Only the lines from the beginning of the data below through the line containing "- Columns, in" belong in the response, each copied exactly.

--- Extracted records Enclosed Below ---

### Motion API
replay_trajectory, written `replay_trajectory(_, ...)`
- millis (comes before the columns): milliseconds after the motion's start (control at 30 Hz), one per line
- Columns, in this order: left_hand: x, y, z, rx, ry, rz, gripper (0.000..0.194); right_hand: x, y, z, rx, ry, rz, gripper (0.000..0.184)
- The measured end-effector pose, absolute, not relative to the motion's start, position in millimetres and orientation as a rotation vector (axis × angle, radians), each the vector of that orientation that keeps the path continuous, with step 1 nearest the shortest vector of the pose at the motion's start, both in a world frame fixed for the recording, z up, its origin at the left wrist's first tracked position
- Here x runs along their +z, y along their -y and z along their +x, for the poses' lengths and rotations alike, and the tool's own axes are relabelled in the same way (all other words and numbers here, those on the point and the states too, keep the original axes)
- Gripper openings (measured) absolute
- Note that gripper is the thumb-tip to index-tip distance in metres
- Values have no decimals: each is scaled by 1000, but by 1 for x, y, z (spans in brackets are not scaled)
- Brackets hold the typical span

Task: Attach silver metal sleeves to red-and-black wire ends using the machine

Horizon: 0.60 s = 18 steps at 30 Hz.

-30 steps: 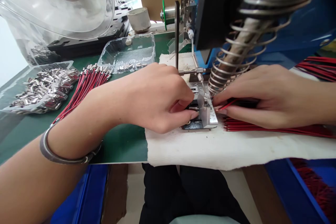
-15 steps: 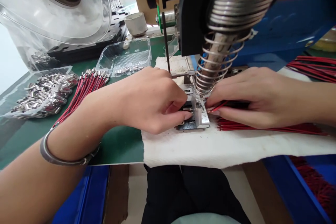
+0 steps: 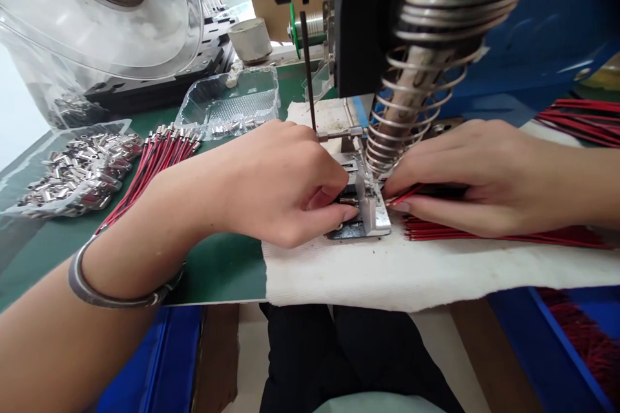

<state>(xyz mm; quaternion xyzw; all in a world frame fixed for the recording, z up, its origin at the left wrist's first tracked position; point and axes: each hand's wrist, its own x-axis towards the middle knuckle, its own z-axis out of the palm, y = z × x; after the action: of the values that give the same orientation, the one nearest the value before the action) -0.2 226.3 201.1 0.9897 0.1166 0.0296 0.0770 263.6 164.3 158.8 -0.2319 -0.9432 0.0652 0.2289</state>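
My left hand (image 3: 285, 187) rests at the small metal fixture (image 3: 376, 216), its fingers curled and its thumb and forefinger closed at the left side. What sits between those fingertips is mostly hidden. From the right, my right hand (image 3: 460, 174) pinches a thin red wire (image 3: 409, 193), with a dark strand beside it, its tip against the fixture's upright block. Right above the block stands the spring-wrapped soldering iron (image 3: 416, 90), its tip hidden near the fixture. A bundle of red wires (image 3: 445, 230) lies on the white cloth (image 3: 339, 277) under my right hand.
At left are a clear tray of small metal motor-like parts (image 3: 77, 168) and red-black wires with metal ends (image 3: 155, 161). Behind sits a clear plastic tray (image 3: 227, 103). A thin dark rod (image 3: 307, 71) stands near my left knuckles. More red wires (image 3: 581, 119) lie far right.
Both hands keep their grips at the fixture. The view has shifted slightly, so the iron and fixture appear a little further right. The red digits on the blue machine read differently.
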Motion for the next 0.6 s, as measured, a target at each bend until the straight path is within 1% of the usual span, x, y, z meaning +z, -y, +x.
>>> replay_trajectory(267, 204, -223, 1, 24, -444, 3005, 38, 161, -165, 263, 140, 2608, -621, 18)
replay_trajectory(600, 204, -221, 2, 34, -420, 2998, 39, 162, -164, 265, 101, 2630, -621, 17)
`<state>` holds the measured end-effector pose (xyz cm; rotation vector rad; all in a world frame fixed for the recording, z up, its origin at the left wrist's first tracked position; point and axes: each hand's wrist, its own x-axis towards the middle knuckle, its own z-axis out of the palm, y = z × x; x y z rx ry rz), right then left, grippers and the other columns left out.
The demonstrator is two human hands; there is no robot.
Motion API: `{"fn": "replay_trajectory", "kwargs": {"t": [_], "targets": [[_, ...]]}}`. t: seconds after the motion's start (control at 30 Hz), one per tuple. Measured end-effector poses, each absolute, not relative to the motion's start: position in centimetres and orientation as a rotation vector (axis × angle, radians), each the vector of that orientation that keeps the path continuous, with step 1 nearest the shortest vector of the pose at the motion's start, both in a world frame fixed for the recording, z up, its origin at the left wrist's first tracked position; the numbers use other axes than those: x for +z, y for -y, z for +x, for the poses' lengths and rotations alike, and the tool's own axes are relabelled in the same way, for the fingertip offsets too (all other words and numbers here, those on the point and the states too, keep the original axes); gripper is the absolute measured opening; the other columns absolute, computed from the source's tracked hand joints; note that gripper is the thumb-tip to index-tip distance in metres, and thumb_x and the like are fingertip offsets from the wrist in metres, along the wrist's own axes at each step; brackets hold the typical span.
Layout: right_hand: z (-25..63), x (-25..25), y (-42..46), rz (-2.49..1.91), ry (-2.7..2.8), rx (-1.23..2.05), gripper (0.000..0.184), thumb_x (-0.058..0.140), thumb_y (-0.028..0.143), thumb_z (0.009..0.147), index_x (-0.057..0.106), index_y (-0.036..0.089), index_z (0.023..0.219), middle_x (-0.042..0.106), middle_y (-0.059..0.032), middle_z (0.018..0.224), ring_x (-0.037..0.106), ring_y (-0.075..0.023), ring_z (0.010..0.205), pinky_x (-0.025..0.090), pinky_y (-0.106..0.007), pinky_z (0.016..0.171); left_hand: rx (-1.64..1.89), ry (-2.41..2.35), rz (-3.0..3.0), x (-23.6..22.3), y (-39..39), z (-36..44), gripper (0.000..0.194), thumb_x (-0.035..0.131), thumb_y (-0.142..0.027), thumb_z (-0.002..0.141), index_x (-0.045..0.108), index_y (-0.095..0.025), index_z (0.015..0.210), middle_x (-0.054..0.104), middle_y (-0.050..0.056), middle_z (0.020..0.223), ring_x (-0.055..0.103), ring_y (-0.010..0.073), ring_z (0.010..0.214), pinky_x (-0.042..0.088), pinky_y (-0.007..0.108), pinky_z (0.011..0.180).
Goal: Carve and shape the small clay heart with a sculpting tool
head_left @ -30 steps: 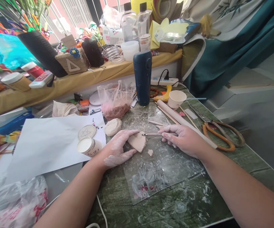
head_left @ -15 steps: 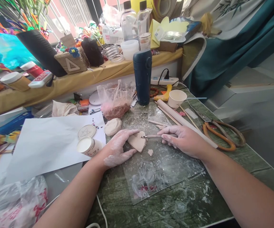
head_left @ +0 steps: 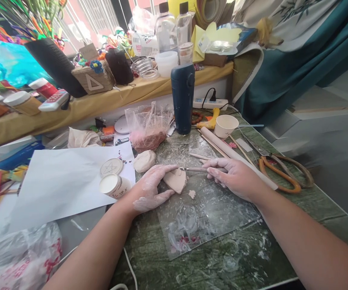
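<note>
A teal curtain (head_left: pixel 285 76) hangs at the room's right, beside a cluttered ledge (head_left: pixel 150 88). The green table (head_left: pixel 150 253), dusted white, bears a clear plastic sheet (head_left: pixel 222 221), probably to protect its top. The left hand (head_left: pixel 151 187) lies open against the clay piece (head_left: pixel 175 182), index finger along its far edge, likely to prevent sliding. The right hand (head_left: pixel 233 177) grasps a thin tool (head_left: pixel 196 169) between thumb and fingers, apparently for control, tip at the clay's far-right corner. A clay scrap (head_left: pixel 192 194) lies nearby.
</note>
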<state>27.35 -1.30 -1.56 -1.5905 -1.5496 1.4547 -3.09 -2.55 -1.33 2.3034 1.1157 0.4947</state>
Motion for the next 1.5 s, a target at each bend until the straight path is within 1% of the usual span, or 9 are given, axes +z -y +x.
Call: {"fn": "replay_trajectory", "kwargs": {"t": [0.57, 0.73, 0.87, 0.97, 1.1, 1.2, 1.33, 1.4, 1.5], "targets": [[27.3, -1.2, 1.4, -1.469, 1.719, 1.499, 0.027, 0.065, 0.037, 0.092, 0.078, 0.024, 0.112, 0.076, -0.0051, 0.086, 0.060, -0.0170, 0.068, 0.045, -0.029, 0.062, 0.493, -1.121, 2.292, -1.5, 2.5, -3.1, 0.069, 0.073, -0.026, 0.088, 0.042, -0.030, 0.151, 0.055, 0.010, 0.147, 0.053, 0.0301, 0.135, 0.045, 0.052, 0.115], [27.6, -1.7, 1.3, -1.388, 1.654, 1.572, 0.030, 0.067, 0.041, 0.091, 0.078, 0.022, 0.111, 0.075, -0.0060, 0.086, 0.059, -0.0166, 0.067, 0.045, -0.029, 0.061, 0.506, -1.093, 2.280, -1.1, 2.7, -3.1, 0.071, 0.073, -0.025, 0.087, 0.043, -0.028, 0.151, 0.054, 0.011, 0.149, 0.053, 0.0308, 0.135, 0.043, 0.052, 0.116], [28.0, -1.8, 1.4, -1.330, 1.658, 1.634, 0.032, 0.068, 0.044, 0.091, 0.078, 0.020, 0.110, 0.075, -0.0070, 0.083, 0.060, -0.0176, 0.068, 0.046, -0.030, 0.063, 0.631, -0.979, 2.316, -0.8, 2.6, -2.9, 0.066, 0.075, -0.031, 0.088, 0.049, -0.028, 0.148, 0.056, 0.012, 0.149, 0.053, 0.0329, 0.137, 0.044, 0.054, 0.114], [28.1, -1.5, 1.4, -1.320, 1.688, 1.637, 0.031, 0.068, 0.044, 0.091, 0.078, 0.020, 0.109, 0.074, -0.0065, 0.082, 0.061, -0.0182, 0.069, 0.047, -0.030, 0.065, 0.769, -0.866, 2.419, -0.9, 2.4, -2.5, 0.053, 0.078, -0.036, 0.089, 0.060, -0.028, 0.139, 0.066, 0.013, 0.138, 0.060, 0.0311, 0.129, 0.049, 0.051, 0.109], [28.2, -1.2, 1.4, -1.294, 1.684, 1.659, 0.030, 0.069, 0.043, 0.090, 0.079, 0.020, 0.106, 0.074, -0.0062, 0.082, 0.059, -0.0178, 0.068, 0.045, -0.030, 0.064, 0.894, -0.737, 2.518, -1.1, 2.2, -2.0, 0.031, 0.071, -0.019, 0.095, 0.068, -0.028, 0.125, 0.079, 0.006, 0.108, 0.073, 0.0203, 0.102, 0.055, 0.039, 0.097], [28.4, -1.5, 1.2, -1.244, 1.617, 1.678, 0.027, 0.072, 0.042, 0.088, 0.079, 0.019, 0.101, 0.073, -0.0054, 0.076, 0.061, -0.0178, 0.069, 0.045, -0.029, 0.063, 0.973, -0.770, 2.514, -1.1, 2.2, -2.0, 0.021, 0.064, -0.015, 0.098, 0.071, -0.026, 0.115, 0.079, 0.003, 0.091, 0.073, 0.0169, 0.084, 0.057, 0.034, 0.083], [28.3, -1.9, 0.8, -1.263, 1.399, 1.660, 0.029, 0.076, 0.043, 0.083, 0.078, 0.017, 0.095, 0.069, -0.0027, 0.066, 0.052, -0.0123, 0.055, 0.037, -0.025, 0.052, 1.095, -0.944, 2.518, -0.9, 2.6, -2.2, 0.015, 0.067, -0.017, 0.096, 0.071, -0.024, 0.109, 0.075, 0.004, 0.089, 0.070, 0.0168, 0.080, 0.056, 0.032, 0.075], [28.0, -2.1, 0.5, -1.302, 1.274, 1.634, 0.032, 0.077, 0.045, 0.081, 0.077, 0.016, 0.096, 0.067, -0.0016, 0.064, 0.046, -0.0098, 0.049, 0.031, -0.024, 0.047, 1.070, -0.944, 2.578, -0.7, 3.0, -1.8, 0.018, 0.067, -0.015, 0.096, 0.070, -0.024, 0.112, 0.076, 0.003, 0.092, 0.070, 0.0167, 0.081, 0.055, 0.033, 0.077], [27.4, -2.1, 0.2, -1.333, 1.192, 1.599, 0.034, 0.078, 0.045, 0.079, 0.076, 0.015, 0.096, 0.065, -0.0006, 0.062, 0.044, -0.0083, 0.047, 0.029, -0.022, 0.045, 0.920, -0.889, 2.690, -0.5, 3.8, -0.4, 0.023, 0.065, -0.015, 0.097, 0.068, -0.025, 0.118, 0.078, 0.002, 0.098, 0.069, 0.0172, 0.086, 0.054, 0.034, 0.081]]}}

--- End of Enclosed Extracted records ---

## Written answer
### Motion API
replay_trajectory, written `replay_trajectory(_, ...)`
- millis (comes before the columns): milliseconds after the motion's start (control at 30 Hz), one per line
- Columns, in this order: left_hand: x, y, z, rx, ry, rz, gripper (0.000..0.194); right_hand: x, y, z, rx, ry, rz, gripper (0.000..0.184)

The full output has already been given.